External Datasets that would add value to the map

This is intended to be a brainstorming thread; not a specific proposal for imports of specific data.

What would people find of the highest value as map consumers that currently is incomplete or difficult to achieve with human-scale best efforts?

Examples off the top of my head of things we have already come across:

  • openaddresses.io - (Addresses) Its a complementary dataset; discussed many times; not really suitable as per OpenAddresses.io - OpenStreetMap Wiki to import; but solves navigation from A to B.
  • alltheplaces.xyz - (Businesses/Opening Hours/contact attributes). Also discussed a number of times, with careful guardrails, some data in some cases is useful when coupled with human review. Solves a bit of “where is an X” and “when can I go to X?”.
  • Building footprints - Microsoft/RapID for example. The main use case is 3D maps; or in disaster response (ie: HOTOSM mapping buildings for ebola etc)
  • LIDAR measurements of building height; much less widely available but often collected by aerial mapping companies and occasionally permissively licenced by local governments.
  • Public amenities or facilities - ie; council or state governments publishing public parks, forestry, playgrounds, fire stations, police stations, bike parking, public toilets or even public pinic/bbqs
  • GTFS transist data from a variety of agencies is generally useful, though OSM tends to lag

Pushing this further; what’s the next level of data that could be inferred from open data and made easier for a human to review, validation and add; vs the value it provides?
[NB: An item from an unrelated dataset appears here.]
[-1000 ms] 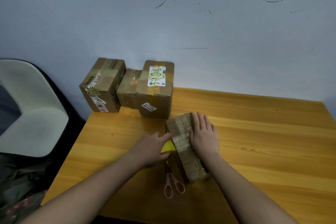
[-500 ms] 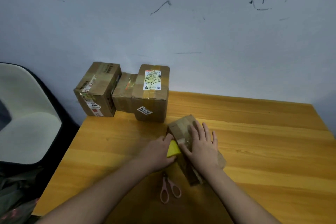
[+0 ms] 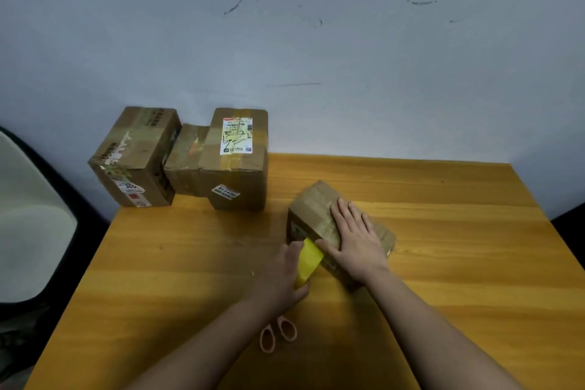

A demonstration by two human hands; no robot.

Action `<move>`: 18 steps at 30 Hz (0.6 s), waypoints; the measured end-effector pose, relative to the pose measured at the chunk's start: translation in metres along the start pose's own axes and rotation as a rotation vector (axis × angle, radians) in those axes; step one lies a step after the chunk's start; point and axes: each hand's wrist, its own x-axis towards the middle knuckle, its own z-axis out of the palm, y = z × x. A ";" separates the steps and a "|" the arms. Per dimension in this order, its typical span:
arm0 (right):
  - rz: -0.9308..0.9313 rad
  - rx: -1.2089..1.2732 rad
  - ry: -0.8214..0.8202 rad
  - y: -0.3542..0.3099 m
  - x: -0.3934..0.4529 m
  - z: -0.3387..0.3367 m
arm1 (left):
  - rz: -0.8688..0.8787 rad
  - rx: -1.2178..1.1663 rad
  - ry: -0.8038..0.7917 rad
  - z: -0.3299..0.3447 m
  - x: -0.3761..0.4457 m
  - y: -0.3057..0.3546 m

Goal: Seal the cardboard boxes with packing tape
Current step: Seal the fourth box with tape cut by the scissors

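Note:
A small cardboard box (image 3: 311,203) lies at an angle in the middle of the wooden table (image 3: 443,263). My right hand (image 3: 356,239) presses flat on its top, fingers straight. My left hand (image 3: 285,275) grips a yellow tape roll (image 3: 308,260) held against the box's near left side. Pink-handled scissors (image 3: 278,332) lie on the table under my left forearm, their blades hidden by the hand.
Three taped cardboard boxes stand at the table's back left corner: one at the far left (image 3: 136,158), a low one (image 3: 186,161) in the middle and one with a white label (image 3: 237,158). A pale chair (image 3: 31,225) stands left of the table. A wall rises behind.
The box has turned a little and my right hand has slid along its top toward its near end. My left hand with the yellow roll has stayed against the box's side.

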 end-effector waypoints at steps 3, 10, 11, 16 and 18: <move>0.002 -0.011 0.017 -0.001 -0.001 0.002 | -0.075 -0.038 -0.022 0.008 0.003 -0.001; -0.007 -0.025 0.021 -0.007 -0.002 -0.002 | -0.178 -0.108 -0.093 0.016 0.023 0.011; -0.007 -0.033 0.019 -0.008 -0.002 -0.003 | -0.188 -0.103 -0.099 0.017 0.025 0.012; -0.013 -0.036 0.022 -0.009 -0.002 -0.002 | -0.206 -0.106 -0.119 0.018 0.027 0.009; -0.014 -0.046 0.011 -0.008 -0.002 -0.001 | -0.198 -0.110 -0.122 0.018 0.027 0.008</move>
What would people most want to see?

What would be the challenges with long term maintenance?

What would be the challenges with QA, and what kind of guard rails would we want to see over and above the standard import guidelines?

2 Likes

Hello

There are plenty of worldwide or local datasets that would deserve to be compared with OSM in the view of gardening our own lawn. Anyone can raise needs here, the list could be pretty long.

I wanted to advocate for a methodology about processing these situations to ensure quality on the long run.

Whatever the dataset can be, we need a systematic QA approach as to grow together. Osmose QA is my preferred automation tool chain for that. It already provides a reviewed and shared framework to deal with external datasets and get warnings about what is missing in OSM, without going for full import but to encourage individual review of each warning.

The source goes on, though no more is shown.